Namun, kata dia, sebenarnya hak rakyat tidak semuanya bisa diwakilkan. Apalagi terkait dengan pemilihan pemimpin.

Menurut dia, pilkada tak langsung berarti tugas DPRD bertambah. Karena tidak hanya melakukan legislasi dan mengawasi. Tetapi juga memilih calon pemimpin rakyat.

"Diberi tugas legislasi, setiap awal tahun menyusun prolegda atau program legislasi daerah, misalnya untuk dibuat perda, itu saja enggak benar. Kita coba di seluruh Indonesia, target-target prolegda yang sudah direncanakan untuk dibuat perda, ternyata sampai satu tahun anggaran tidak selesai," katanya.

Selain itu, kata dia, masih banyak kegiatan pemerintahan yang luput dari pengawasan DPRD. Sehingga banyak sekali penyimpangan.

"Penyusunan anggaran sering kali terjadi perubahan APBD yang perubahannya kadang-kadang sangat jauh sekali dari apa yang telah direncanakan di APBD induk. Sekarang ditambah lagi dengan pekerjaan memilih pemimpin meski pun setiap lima tahun," jelasnya.

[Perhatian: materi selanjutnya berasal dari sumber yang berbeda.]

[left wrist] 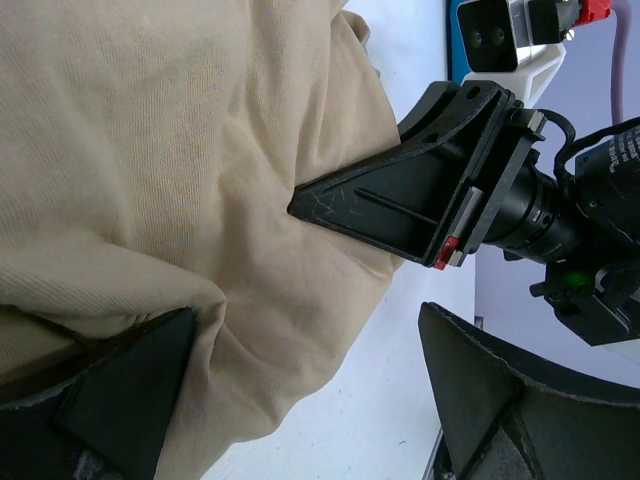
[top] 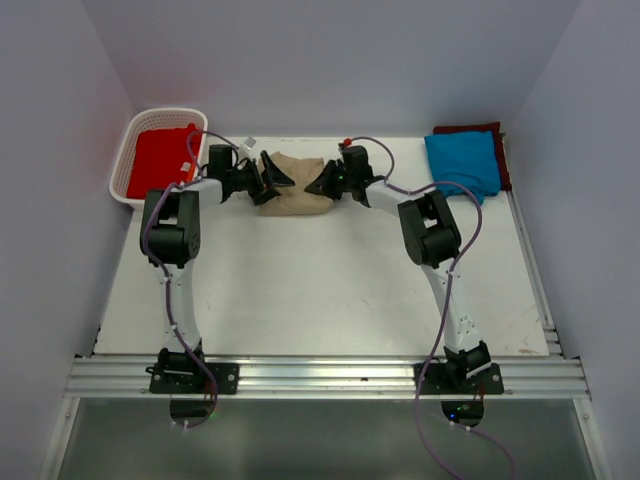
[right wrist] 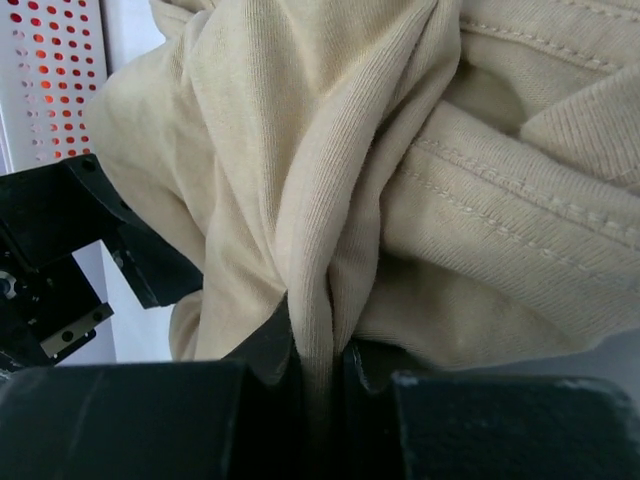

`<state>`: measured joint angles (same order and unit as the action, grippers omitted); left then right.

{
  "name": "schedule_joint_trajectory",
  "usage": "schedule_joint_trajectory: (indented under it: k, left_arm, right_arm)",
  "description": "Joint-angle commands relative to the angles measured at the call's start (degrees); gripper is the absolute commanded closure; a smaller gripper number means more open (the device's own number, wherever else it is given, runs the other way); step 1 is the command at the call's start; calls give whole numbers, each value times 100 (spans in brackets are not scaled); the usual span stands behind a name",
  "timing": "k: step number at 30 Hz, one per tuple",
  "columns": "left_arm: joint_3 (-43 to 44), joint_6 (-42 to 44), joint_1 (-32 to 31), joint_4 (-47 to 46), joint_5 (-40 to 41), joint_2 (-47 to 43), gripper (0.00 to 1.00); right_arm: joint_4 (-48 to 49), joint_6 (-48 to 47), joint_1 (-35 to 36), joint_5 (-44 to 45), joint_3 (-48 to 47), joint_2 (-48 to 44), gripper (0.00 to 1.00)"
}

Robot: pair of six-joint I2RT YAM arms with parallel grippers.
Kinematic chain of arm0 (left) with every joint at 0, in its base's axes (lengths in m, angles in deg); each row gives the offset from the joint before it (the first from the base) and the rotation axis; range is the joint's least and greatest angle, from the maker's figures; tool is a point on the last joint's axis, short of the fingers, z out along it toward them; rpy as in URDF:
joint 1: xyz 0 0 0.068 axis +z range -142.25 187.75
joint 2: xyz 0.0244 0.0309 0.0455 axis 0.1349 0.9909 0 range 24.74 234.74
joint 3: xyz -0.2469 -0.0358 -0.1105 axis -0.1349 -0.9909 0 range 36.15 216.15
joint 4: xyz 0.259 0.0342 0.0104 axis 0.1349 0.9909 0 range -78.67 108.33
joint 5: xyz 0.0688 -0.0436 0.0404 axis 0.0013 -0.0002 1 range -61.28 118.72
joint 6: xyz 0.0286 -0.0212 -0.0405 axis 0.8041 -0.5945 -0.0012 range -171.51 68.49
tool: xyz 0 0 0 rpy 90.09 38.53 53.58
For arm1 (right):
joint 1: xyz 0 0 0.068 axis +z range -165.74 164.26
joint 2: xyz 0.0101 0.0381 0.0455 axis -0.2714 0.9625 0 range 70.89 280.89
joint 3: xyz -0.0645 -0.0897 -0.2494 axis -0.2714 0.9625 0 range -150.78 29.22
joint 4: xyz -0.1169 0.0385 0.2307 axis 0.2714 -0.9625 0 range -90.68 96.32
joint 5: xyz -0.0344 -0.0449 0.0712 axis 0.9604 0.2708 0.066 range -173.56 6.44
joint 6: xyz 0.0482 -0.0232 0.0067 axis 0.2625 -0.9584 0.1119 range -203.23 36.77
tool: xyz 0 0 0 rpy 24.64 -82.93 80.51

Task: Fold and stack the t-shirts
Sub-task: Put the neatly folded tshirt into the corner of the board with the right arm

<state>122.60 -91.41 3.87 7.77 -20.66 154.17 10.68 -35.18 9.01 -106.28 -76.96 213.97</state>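
Note:
The tan t-shirt [top: 293, 188] lies bunched at the back middle of the table, between my two grippers. My right gripper [top: 322, 180] is at its right edge, shut on a pinched fold of the tan cloth [right wrist: 318, 300]. My left gripper [top: 275, 178] is at the shirt's left edge and stands open. In the left wrist view the left gripper [left wrist: 310, 400] has the tan shirt [left wrist: 150, 150] bulging over one finger [left wrist: 120, 400], while the other finger is over bare table. A red t-shirt [top: 160, 160] fills the basket. A blue t-shirt [top: 462, 162] lies folded on a maroon one [top: 497, 130].
The white lattice basket [top: 124, 165] stands at the back left corner, close to the left arm's elbow. The blue and maroon shirts are at the back right corner. Walls close in the table on the left, back and right.

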Motion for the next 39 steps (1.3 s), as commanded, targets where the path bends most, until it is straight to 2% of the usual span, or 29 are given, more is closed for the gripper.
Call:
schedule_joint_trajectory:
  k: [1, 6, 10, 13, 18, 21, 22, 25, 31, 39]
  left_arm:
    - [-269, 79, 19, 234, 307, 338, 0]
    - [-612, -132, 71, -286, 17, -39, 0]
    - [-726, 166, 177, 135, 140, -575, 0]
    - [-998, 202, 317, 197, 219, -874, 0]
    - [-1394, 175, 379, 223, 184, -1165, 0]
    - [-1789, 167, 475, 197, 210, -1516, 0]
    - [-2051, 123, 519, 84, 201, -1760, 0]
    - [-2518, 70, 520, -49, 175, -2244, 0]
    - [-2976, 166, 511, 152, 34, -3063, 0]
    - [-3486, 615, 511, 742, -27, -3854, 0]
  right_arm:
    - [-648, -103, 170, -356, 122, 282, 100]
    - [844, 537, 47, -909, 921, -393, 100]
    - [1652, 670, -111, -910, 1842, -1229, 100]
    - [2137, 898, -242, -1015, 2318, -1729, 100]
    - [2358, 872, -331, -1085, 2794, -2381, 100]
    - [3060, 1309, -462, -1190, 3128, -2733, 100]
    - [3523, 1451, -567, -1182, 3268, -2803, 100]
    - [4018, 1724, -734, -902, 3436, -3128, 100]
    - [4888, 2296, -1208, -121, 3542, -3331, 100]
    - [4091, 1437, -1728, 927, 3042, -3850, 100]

Artinya, kata dia, bisa jadi tugas dan fungsi pokok DPRD itu tidak dapat berjalan ketika ada pemilihan kepala daerah. Karena konsentrasi legislator akan terfokus ke pilkada untuk mencari keuntungan dari kegiatan tersebut.

Namun, Israwan mengakui kalau masing-masing sistem memiliki plus-minusnya. Hanya saja, pemilihan pemimpin rakyat terutama di kabupaten yang pemimpinnya harus dekat dengan rakyat seharusnya dilakukan langsung oleh rakyat.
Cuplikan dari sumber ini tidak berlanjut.